In Pittsburgh, U.S. District Judge Cathy Bissoon reaffirmed her December denial of a subpoena to UPMC Children’s Hospital of Pittsburgh and rejected the department’s offer to accept anonymized records, writing: “The patients have persuaded the Court that true and effective anonymization cannot be achieved. To the extent the DOJ has urged trust, moreover, it must understand why its assurances are cold comfort.” Mimi McKenzie, legal director at the Public Interest Law Center, said the subpoena sought deeply intimate clinical and psychiatric records and warned the effort is “an effort to intimidate providers from providing the care, an effort to intimidate families from seeking this care for their children.” She expects DOJ to appeal to the Third Circuit.

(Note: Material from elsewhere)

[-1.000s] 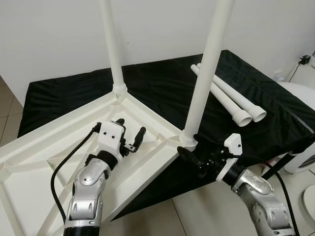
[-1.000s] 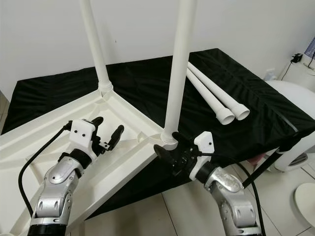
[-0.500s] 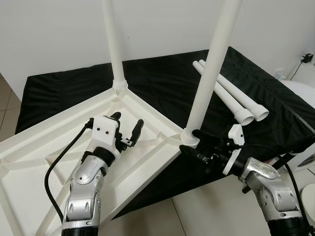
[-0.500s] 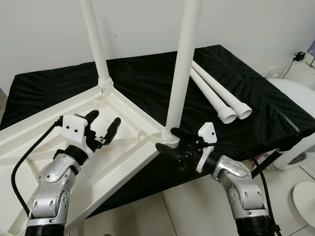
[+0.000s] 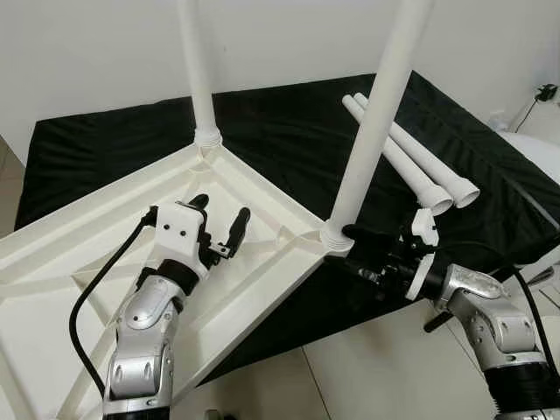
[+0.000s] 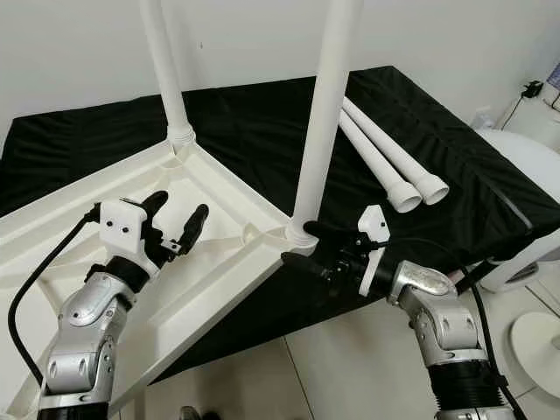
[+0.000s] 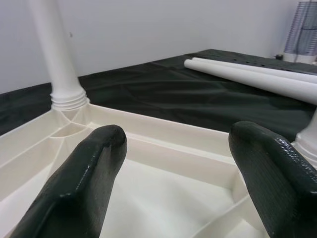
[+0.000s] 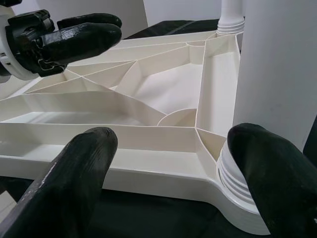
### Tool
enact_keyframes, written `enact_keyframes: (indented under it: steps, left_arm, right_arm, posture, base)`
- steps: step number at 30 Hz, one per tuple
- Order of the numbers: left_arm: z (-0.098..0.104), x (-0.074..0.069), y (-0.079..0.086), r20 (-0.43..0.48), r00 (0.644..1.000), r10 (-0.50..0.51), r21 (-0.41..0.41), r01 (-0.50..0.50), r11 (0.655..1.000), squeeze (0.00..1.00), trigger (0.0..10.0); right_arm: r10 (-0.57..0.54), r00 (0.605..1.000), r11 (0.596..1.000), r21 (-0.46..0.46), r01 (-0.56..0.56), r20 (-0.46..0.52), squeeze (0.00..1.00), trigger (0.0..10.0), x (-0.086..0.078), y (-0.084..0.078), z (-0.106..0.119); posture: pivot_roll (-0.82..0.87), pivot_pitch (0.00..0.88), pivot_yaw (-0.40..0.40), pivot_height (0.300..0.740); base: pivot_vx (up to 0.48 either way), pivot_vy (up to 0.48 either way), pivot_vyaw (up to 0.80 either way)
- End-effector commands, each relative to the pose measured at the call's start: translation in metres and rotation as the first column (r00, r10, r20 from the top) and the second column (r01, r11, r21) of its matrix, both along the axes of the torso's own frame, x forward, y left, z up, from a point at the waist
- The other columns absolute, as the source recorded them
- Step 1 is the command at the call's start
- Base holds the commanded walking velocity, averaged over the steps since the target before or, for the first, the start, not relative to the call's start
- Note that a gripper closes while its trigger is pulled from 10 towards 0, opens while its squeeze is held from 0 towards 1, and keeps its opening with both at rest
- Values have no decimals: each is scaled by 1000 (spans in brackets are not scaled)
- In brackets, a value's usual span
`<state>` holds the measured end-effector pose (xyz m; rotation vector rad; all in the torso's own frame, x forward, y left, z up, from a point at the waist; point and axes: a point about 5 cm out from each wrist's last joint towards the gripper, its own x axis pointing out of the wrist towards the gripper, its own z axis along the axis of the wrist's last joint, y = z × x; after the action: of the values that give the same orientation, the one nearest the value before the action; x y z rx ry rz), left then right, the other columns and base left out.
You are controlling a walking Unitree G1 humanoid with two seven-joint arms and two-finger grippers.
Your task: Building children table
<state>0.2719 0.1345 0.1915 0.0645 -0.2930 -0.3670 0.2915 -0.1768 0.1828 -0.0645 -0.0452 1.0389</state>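
The upturned white children's table (image 5: 262, 219) lies on a black-draped tabletop (image 5: 289, 140), two legs screwed in and standing upright. The right pincer (image 6: 317, 249) is open, its fingers either side of the near leg's (image 6: 324, 122) threaded base at the corner. The left pincer (image 5: 217, 223), also open, hovers over the ribbed underside. Two loose legs (image 5: 411, 162) lie beyond the right pincer.

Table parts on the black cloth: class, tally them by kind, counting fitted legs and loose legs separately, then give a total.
Upturned white tabletop: 1
Legs standing fitted in its corners: 2
Loose legs lying on the cloth: 2
Total: 5
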Motion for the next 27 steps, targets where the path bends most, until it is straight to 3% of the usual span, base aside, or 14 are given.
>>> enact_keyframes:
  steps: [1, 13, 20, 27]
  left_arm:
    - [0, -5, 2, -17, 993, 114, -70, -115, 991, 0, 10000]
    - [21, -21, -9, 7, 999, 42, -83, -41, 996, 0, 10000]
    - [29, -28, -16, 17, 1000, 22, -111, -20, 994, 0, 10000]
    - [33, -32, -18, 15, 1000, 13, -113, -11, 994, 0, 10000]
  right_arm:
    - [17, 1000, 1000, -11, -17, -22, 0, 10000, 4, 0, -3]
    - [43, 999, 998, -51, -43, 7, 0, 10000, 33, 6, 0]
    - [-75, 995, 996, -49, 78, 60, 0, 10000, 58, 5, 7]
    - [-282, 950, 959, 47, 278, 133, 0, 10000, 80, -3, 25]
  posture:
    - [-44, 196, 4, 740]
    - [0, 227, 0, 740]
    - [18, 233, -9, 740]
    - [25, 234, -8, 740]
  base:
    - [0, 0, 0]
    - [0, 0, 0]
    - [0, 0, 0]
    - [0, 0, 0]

The appeals will determine whether the Justice Department can use administrative subpoenas to compel highly sensitive medical records in enforcement efforts tied to broader policy goals. Legal analysts and law firms Lowenstein and Morgan Lewis have cautioned that the litigation raises acute privacy risks and could produce precedent that either constrains or expands federal investigatory power. The department’s strategy to press an expedited appeal against a small clinic has drawn criticism from defense counsel, with Adrien Leavitt of the ACLU noting, “I think that there’s something profound about the fact that the government sought expedited review and was granted expedited review in this case, but didn’t do so in other cases.”

The outcome of the first appeals could shape DOJ’s approach in the dozens of other matters and, if appellate courts split, increase the odds of Supreme Court review. Hospitals, clinics and policymakers are watching closely; providers warn the litigation and the prospect of compelled disclosure may raise legal costs, invite heightened Medicaid scrutiny for those accepting public funds, and prompt some to curtail services to avoid future enforcement risk.